CONTRACTORS ARE USED to hearing four-letter words, but one particular double four-letter word is striking fear in their hearts. It is "kickback," and government attorneys are throwing it out a lot lately.
It refers to: "... any money, fee, commission, credit, gift, gratuity, thing of value or compensation of any kind which is provided ... to any prime contractor, sub-contractor ... for the purpose of improperly obtaining or rewarding favorable treatment ... in connection with a prime or subcontract." 41 U.S.C. 52.
It is illegal to give kickbacks and it is illegal to take them.
There doesn't have to be any proof that the government paid more as a result of the kickback either. The theory is that just as government employees should not be able to coerce vendors to pay them for the privilege of selling goods to the government, contractors (and subcontractors) who are in a position to control access to the right to sell to the government should be equally unapproachable. The quality of the product sold and its bottom-line price to the government should be the determining factors — not who greased the palm of the guy or gal controlling the purchasing.
A federal contractor has recently gotten in trouble under the same statute for setting up a program with its subcontractors called a "GSA Strategy." The subs were assured of getting the work on General Services Administration projects if they would agree to give this contractor a final price that was at least 15% lower than was bid to other contractors.
While this conduct violates a whole variety of laws (not the least of which are antitrust laws that prohibit agreements to restrain trade or give discriminatory and unjustified discounts), it also constitutes a kickback — a price concession given to reward the general contractor for giving a sub a government subcontract. The case has not yet gone to trial, but the publicity has already blackened reputations.
In a couple of other recent cases, the government has taken the position that a surety bond agent that rebated part of its commission on bond premiums back to its contractor-client was giving the client an illegal kickback. Even though the rebate program was not specifically related to government contracts (it was based on the total volume of premium), it certainly covered the premiums for those jobs and the government was billed at the gross price, not the net price. The contractor never went back at the end of the year and sent the government a check for its portion of the rebate. The contractor ended up paying a huge fine to the government. Any supplier or subcontractor who has such a volume rebate program could be vulnerable too, if the government chose to prosecute him.
I have heard that prosecutors are using this statute to attack conduct that many subs and suppliers to government contractors would not ever have considered: the value of fishing trips, airline tickets, concert and tournament tickets and other gifts in excess of the IRS de minimis standard. They have demanded that government contractors give them lists of everything of value that any of their employees received from those who have been given subcontracts or hope to get the opportunity to do business on government contracts. Those lists can be very long.

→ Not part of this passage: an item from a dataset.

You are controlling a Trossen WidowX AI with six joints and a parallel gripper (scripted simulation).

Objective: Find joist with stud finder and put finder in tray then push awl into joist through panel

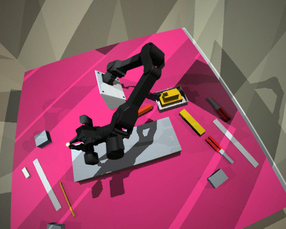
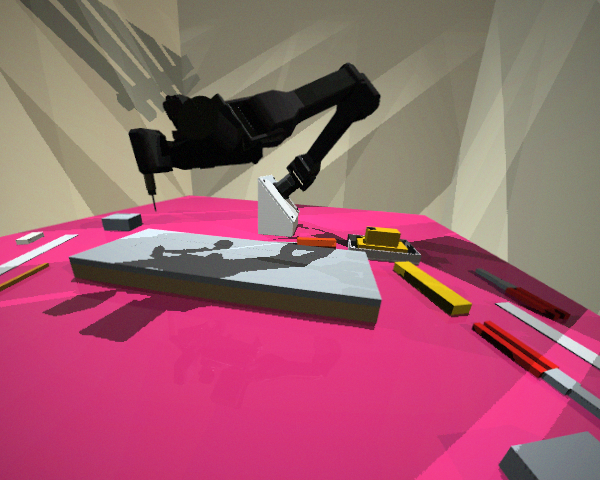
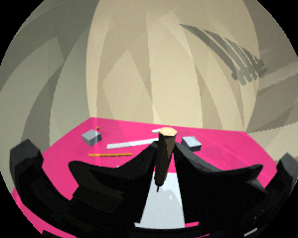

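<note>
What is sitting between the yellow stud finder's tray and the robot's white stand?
An orange-handled screwdriver lies on the pink table between the tray and the white stand; the top view shows it best.

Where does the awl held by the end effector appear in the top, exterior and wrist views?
Top: awl, left of centre, a pale handle end at the floor panel's left corner.
Exterior: upper left, its tip pointing down, well above the table.
Wrist: centre, upright between the dark fingers.
Shared landmark: the small grey block.
</note>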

How far can and should this go? In the case of a surety bond premium, the amount initially billed by the agent was specifically listed in the first payment application and paid by the government, with no subsequent credit given back, so it was easy to identify.
But in many situations a vendor may not know how much of its products is being pass through to a government buyer or how the contractor is charging for it. Also, if participation in golf tournaments, complete with complimentary balls and caps is enough to support a prosecution, few contractors will be left unscathed.

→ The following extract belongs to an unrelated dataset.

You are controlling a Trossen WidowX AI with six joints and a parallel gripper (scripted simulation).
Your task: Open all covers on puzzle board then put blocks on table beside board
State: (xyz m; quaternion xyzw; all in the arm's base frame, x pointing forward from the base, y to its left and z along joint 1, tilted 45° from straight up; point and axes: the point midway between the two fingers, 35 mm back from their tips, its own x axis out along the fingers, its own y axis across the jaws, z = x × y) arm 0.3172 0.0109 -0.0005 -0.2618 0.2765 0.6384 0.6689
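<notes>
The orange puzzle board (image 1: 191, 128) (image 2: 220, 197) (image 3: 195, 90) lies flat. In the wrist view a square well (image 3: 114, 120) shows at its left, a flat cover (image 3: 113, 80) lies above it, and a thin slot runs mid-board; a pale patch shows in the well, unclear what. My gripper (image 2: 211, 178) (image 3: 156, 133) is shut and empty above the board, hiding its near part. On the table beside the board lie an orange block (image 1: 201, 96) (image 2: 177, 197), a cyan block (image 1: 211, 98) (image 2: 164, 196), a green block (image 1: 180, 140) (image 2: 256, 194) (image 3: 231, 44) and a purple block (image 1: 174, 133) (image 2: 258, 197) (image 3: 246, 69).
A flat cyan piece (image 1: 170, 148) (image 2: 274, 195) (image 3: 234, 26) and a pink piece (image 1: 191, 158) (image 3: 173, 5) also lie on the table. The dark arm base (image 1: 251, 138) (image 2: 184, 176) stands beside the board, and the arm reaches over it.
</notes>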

A number of states have similar anti-kickback laws. While it is not very likely that we will see many independent investigations of contractors for routine, marketing-type conduct, it is not at all unusual to find government attorneys scrutinizing such activities in the course of defending claims against the government. In fact, most of the claims discussed above in this column came to light in the course of lawsuits filed by contractors to recover extra costs on government projects. As a result, when deciding whether to pursue such claims, contractors now have to consider a whole new set of factors.

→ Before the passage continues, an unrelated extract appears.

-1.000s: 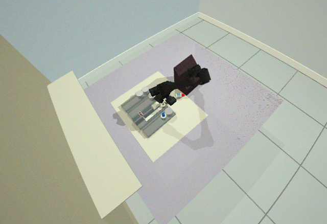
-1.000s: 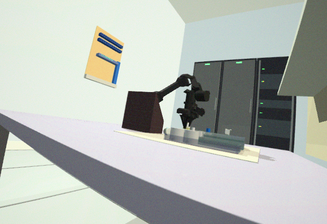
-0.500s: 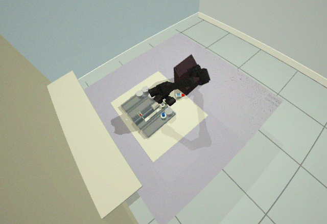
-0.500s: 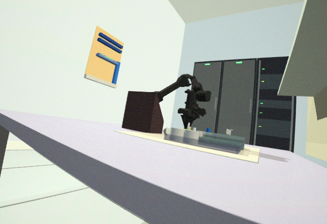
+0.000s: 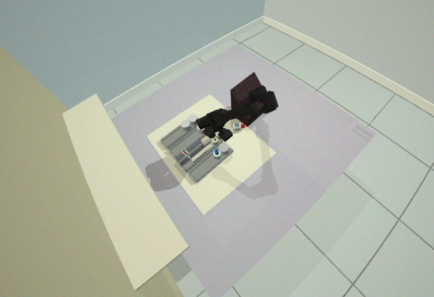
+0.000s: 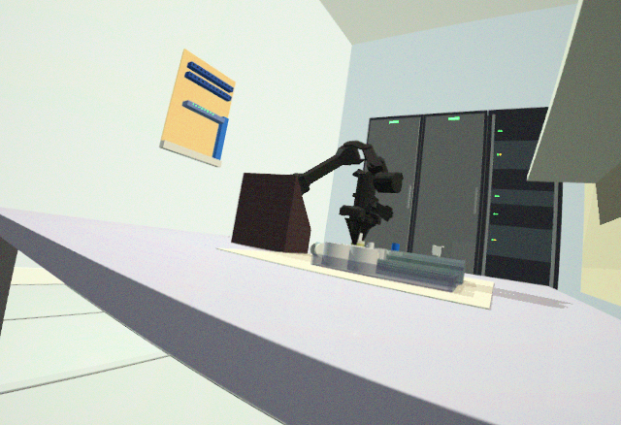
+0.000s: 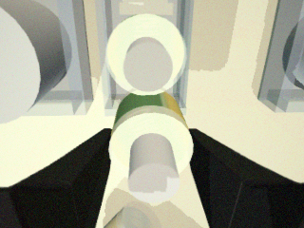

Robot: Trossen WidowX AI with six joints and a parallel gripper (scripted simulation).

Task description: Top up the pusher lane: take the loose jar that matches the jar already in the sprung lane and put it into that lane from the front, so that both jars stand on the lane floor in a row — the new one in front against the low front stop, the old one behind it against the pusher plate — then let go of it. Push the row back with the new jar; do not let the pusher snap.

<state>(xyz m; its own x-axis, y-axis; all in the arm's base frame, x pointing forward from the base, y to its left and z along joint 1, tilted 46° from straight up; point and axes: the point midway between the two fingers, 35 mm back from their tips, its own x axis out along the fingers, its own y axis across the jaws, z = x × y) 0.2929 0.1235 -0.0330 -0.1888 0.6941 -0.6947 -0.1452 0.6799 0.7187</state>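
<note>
My gripper (image 7: 149,136) (image 6: 358,241) is shut on a jar with a green and yellow label (image 7: 143,102), a pale shoulder and a grey cap. The held jar is at the front end of the sprung lane (image 7: 189,28), its lower part overlapping the lane's front edge in the wrist view. A similar pale-topped jar (image 7: 146,28) (image 5: 215,141) stands in the lane just beyond it; the two overlap in view, so contact is unclear. The held jar's base and the front stop are largely hidden, so seating cannot be told. The pusher plate is hidden behind the lane jar.
A jar with a red cap (image 5: 237,126) lies on the cream mat (image 5: 255,150) near the arm base. A blue-capped jar (image 5: 217,154) stands in a side lane beside a white cylinder (image 5: 224,147). Other white cylinders (image 5: 185,124) (image 7: 16,62) stand at the opposite side lane.
</note>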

This area is not so different than the subject of contingent insurance commissions discussed in an earlier column (June 2005, pg. 44), where many state attorneys general decided that it was unfair to customers for their brokers to not disclose that they might receive extra compensation for steering business to a particular insurance company. Sometimes it takes a giant "wake-up call" to clean up a business practice that has gotten too far out of the norm.